ASE2025

Not Every Patch is an Island: LLM-Enhanced Identification of Multiple Vulnerability Patches

Yi Song, Dongchen Xie, Lin Xu, He Zhang, Chunying Zhou, Xiaoyuan Xie

摘要

For a vulnerability reported as an item of platforms such as CVE or NVD, software maintainers need to submit patches (in the form of code commit) to fix it, which is often performed silently for the sake of keeping products’ reputation or avoiding malicious attacks. But such a silent practice keeps patches hidden from affected downstream software maintainers, thus they have to identify patches in a large corpus of code commits manually, i.e., silent vulnerability patch identification (SVPI).

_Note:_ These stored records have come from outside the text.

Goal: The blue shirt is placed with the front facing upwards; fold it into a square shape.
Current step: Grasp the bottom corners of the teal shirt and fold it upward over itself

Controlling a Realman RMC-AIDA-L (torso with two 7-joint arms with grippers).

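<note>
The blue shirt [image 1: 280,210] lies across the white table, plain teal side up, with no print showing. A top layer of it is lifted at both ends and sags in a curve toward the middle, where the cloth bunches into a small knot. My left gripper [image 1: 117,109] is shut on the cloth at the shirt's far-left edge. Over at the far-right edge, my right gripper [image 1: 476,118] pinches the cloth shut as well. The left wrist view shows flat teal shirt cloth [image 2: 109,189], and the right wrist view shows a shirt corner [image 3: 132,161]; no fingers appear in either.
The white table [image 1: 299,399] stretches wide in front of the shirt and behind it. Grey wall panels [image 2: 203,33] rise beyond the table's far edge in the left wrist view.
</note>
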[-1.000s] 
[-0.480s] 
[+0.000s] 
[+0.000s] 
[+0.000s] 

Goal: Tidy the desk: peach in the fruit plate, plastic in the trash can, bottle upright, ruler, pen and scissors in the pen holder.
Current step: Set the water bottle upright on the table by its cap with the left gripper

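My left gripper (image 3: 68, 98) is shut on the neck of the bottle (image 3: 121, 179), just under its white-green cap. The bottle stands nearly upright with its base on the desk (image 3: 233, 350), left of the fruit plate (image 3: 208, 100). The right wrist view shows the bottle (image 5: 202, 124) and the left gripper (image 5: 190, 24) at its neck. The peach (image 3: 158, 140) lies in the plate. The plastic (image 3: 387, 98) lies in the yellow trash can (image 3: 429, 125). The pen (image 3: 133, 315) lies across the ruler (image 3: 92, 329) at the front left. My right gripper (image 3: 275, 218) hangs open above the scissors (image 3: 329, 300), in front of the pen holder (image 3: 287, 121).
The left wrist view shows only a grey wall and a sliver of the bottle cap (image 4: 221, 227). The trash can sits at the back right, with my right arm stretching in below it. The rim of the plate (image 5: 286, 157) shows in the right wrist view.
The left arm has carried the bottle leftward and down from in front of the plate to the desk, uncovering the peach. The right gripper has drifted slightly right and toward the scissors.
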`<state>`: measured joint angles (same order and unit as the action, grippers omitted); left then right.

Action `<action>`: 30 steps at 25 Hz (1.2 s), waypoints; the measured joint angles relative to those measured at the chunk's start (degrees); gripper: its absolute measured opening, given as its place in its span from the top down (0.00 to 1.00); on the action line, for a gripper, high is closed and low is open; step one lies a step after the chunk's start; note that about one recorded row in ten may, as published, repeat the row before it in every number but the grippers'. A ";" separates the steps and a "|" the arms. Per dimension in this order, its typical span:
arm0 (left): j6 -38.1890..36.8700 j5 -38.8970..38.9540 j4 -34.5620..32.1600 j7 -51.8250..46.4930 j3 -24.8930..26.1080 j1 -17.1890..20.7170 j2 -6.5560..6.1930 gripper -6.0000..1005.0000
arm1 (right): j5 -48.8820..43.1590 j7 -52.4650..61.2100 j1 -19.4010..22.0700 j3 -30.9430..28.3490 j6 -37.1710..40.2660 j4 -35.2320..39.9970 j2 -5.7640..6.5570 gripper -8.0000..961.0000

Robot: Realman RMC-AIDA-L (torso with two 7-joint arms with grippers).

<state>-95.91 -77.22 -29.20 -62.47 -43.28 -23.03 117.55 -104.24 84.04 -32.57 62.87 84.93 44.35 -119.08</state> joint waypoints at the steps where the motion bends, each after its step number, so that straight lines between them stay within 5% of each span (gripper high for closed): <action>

Existing techniques in this field were often developed under the assumption that a vulnerability is matched to one patch, thus output a ranking list that simply reflects the similarity between one individual patch and the vulnerability. However, previous research has demonstrated that many vulnerabilities correspond to more than one patch in practice, this phenomenon largely threatens the effectiveness of existing SVPI techniques because they typically ignore the correlation between patches. In this paper, we propose SHIP, a Silent vulnerability patcH Identification approach suited for multiPle-patch scenarios, to make patches corresponding to a vulnerability no longer isolated islands. For a vulnerability item, we first obtain several highly-relevant code commits by measuring heuristic features, and then employ a large language model (i.e., DeepSeek-V3) to predict both the link between a code commit and the vulnerability as well as the link between a pair of code commits, and thus deliver candidate groups each containing one or more code commits that could be patches of the vulnerability. Finally, we perform the max-pooling strategy on the features of code commit(s) contained in each candidate group to determine the ranking of groups, the Top-1 group will be output. The experimental results demonstrate the promise of SHIP: on the benchmark consisting of 4,631 vulnerability items, it can achieve 84.30%, 59.14%, and 69.51% of Recall, Precision, and F1-Score, respectively, outperforming the state-of-the-art SVPI technique by 37.54%, 28.71%, and 32.35%, respectively.